In this instances, maybe doing the “right thing” doesn’t mean that you have to agree with everything, you just have to do what is necessary or in some cases, required. Just as stop signs provide a means of control and protection for everyone on the road, so too do masks provide a level of protection and help to manage the spread of the virus traffic.
In the midst of all this arguing, disagreement, and backlash we’ve lost valuable time but moreover, we’ve lost lives. There is a particular level of cooperation that we are going to have to achieve in order to get back to some semblance of, dare I call it, “normal.” The Federal Government will need to cooperate with the States. The States will need to cooperate with each other. Citizens will need to cooperate with local businesses and local government. The level of cooperation that is needed is unprecedented.
Personal vs. Social
The term “personal responsibility” came up a number of times in the Oklahoma Governor’s briefing last week (ironically, just days later he would test positive for COVID-19). He really loves to push the concept that we have a personal responsibility to act but at the same time we should have the freedom to make our own decisions. No doubt that personal responsibility is an important aspect of keeping ourselves safe. Personal or Individual Responsibility, “is the idea that human beings choose, instigate, or otherwise cause their own actions.” Unfortunately, personal responsibility stops well short of what is needed in order to counteract the magnitude of this pandemic. What is necessary is a level of social responsibility, one that we have yet to see.

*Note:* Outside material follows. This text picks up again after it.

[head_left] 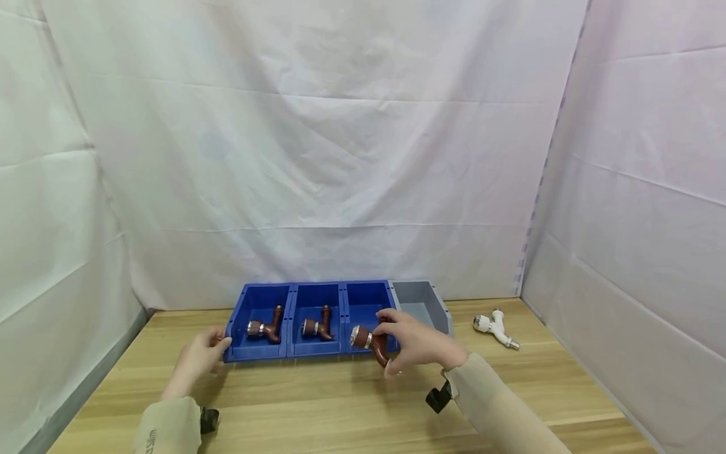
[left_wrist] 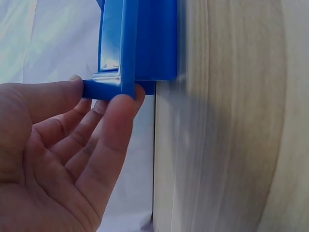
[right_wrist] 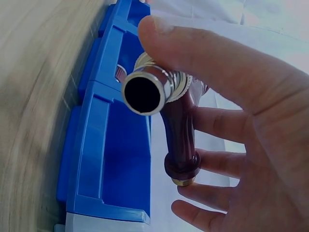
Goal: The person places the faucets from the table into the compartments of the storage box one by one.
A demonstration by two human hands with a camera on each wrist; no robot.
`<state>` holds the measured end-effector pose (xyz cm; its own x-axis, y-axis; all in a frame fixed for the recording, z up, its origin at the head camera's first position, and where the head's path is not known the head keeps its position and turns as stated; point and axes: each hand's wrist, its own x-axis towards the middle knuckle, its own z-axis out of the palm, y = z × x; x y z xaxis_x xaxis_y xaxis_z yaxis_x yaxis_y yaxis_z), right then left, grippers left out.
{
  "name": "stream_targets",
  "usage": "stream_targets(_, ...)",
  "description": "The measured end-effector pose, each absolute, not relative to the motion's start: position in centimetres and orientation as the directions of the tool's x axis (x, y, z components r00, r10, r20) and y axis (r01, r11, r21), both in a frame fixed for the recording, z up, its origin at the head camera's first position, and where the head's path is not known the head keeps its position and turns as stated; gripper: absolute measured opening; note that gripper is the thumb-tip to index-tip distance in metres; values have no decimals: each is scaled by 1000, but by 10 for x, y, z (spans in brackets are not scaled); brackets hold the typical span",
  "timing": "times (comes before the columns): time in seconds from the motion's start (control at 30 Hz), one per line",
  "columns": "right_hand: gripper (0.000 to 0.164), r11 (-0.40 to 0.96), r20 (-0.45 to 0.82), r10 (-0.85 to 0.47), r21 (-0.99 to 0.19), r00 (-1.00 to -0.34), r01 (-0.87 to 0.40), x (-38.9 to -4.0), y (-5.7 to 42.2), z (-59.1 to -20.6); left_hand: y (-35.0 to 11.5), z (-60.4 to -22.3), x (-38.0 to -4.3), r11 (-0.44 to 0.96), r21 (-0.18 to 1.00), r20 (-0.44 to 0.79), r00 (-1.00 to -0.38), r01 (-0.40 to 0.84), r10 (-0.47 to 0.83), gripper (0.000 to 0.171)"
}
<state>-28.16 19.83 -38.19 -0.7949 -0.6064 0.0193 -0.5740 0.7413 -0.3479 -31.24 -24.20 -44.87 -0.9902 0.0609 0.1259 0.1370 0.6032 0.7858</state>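
My right hand (head_left: 416, 343) holds a dark brown tap (head_left: 379, 349) with a silver-rimmed knob, thumb and fingers curled around it. It hangs over the front of the third blue bin (head_left: 365, 293). In the right wrist view the tap's open metal mouth (right_wrist: 143, 94) faces the camera, its brass-threaded end (right_wrist: 183, 181) near the fingers. At the far left, my left hand (head_left: 200, 356) pinches the front corner of the first blue bin (head_left: 255, 354) between thumb and fingers. One brown tap (head_left: 273, 329) lies in that first bin, another (head_left: 322, 326) in the second.
A grey bin (head_left: 435, 306) closes the row on the right. Beyond it a white tap (head_left: 496, 328) lies on the wooden table (head_left: 295, 403). White cloth (head_left: 340, 157) hangs behind the bins and along both sides. Each wrist wears a black camera mount (head_left: 438, 398).
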Motion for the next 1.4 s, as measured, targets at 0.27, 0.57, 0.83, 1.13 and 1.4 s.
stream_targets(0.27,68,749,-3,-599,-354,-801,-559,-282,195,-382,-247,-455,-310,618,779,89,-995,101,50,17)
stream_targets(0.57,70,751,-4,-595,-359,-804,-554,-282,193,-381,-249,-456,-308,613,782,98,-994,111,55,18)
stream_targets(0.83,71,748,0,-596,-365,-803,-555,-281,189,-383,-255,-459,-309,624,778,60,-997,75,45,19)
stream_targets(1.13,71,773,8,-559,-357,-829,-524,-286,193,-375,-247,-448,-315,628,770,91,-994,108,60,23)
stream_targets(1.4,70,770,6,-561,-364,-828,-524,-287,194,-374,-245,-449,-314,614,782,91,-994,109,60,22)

Social responsibility is an ethical framework and suggests that an individual, has an obligation to act for the benefit of society at large.
Everyone is going to have to be both personally responsible and make informed decisions that are socially responsible in order to lower the transmission rate.
The Perfect Mask
The perfect mask provides a barrier to harmful contagions. It fits perfectly. It allows you to breathe easily. It doesn’t restrict your freedoms. It allows you to wear it without compromising your political beliefs, your strengths or your weaknesses. It doesn’t look like anything. It is invisible. You don’t even know you are wearing it and no one else does either. The perfect mask, in essence, is no mask.
The perfect mask does not exist.
In a perfect world we wouldn’t be dealing with a pandemic. We wouldn’t have to wear masks to keep ourselves and each other safe.
Whatever we think about masks, love them or hate them, we need to move past. The idea that us participating in mask-wearing somehow makes us weak or sacrifices our rights is a fallacy that hold-outs should have gotten past long ago.
Mask wearing needs to be reframed far from any political context. We should not get hung up on the supposed problem of “enforcement” – it needs to be presented as one of the cornerstone to the public health solution. It needs to be marketed with patriotism, with solidarity, and heroism. By wearing a mask we are modeling the behaviors of those who have worn and required masks for years – health care providers, doctors, nurses, etc.
We have been faced with overwhelming challenges before – there is no reason we cannot come together, under the central banner of ending this pandemic, and do the necessary work to succeed. What is being asked is not impossible and is not unreasonable. We need to tune out the political noise, re-focus our efforts, and actually get through this together.